■ Exercise prompt ■
Only lines with the word "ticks" are needed; collect each of them from the listing below.
___ The input
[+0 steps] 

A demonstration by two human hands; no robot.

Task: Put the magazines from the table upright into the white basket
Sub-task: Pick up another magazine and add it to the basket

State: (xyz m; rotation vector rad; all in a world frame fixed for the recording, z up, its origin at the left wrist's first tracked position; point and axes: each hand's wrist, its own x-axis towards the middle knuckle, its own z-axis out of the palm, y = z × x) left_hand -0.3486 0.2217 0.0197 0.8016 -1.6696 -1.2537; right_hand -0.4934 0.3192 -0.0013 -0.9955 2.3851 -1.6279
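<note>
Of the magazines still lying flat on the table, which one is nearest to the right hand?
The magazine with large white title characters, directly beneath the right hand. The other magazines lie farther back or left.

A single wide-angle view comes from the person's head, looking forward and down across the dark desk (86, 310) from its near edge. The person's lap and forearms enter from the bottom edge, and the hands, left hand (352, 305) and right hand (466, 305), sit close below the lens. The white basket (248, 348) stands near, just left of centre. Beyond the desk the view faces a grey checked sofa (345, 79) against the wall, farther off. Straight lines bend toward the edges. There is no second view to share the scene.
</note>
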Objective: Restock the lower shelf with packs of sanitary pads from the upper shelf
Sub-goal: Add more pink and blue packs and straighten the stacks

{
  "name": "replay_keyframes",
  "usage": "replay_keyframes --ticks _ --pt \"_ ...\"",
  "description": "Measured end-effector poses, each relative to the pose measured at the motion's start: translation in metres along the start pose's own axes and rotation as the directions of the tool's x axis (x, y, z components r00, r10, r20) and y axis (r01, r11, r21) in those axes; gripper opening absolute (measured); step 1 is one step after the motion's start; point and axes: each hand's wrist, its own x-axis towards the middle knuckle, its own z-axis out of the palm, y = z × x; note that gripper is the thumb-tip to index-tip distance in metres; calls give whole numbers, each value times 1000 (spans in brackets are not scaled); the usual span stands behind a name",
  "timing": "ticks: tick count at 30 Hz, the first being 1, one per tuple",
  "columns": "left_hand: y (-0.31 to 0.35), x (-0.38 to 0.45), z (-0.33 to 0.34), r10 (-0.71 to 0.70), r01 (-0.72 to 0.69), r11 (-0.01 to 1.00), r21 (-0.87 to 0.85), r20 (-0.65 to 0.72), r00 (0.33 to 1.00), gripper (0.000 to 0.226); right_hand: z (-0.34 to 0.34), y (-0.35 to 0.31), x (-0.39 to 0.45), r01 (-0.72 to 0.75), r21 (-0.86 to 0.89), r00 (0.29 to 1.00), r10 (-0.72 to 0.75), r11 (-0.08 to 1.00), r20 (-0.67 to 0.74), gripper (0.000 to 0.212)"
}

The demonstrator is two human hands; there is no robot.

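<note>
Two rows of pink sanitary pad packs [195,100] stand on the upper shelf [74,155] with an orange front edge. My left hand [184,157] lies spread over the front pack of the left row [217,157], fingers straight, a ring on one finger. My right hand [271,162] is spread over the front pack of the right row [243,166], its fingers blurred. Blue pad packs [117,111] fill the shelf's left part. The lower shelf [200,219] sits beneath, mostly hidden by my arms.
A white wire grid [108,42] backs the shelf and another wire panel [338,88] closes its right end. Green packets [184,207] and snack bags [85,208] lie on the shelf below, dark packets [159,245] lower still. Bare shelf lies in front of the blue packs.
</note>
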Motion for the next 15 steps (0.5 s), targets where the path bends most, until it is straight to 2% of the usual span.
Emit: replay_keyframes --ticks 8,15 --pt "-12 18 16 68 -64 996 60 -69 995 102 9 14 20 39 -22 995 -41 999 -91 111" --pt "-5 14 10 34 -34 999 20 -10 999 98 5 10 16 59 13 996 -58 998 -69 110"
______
■ Result ■
  "usage": "replay_keyframes --ticks _ --pt \"_ ...\"",
  "timing": "ticks: tick count at 30 Hz, the first being 1, one per tuple",
Emit: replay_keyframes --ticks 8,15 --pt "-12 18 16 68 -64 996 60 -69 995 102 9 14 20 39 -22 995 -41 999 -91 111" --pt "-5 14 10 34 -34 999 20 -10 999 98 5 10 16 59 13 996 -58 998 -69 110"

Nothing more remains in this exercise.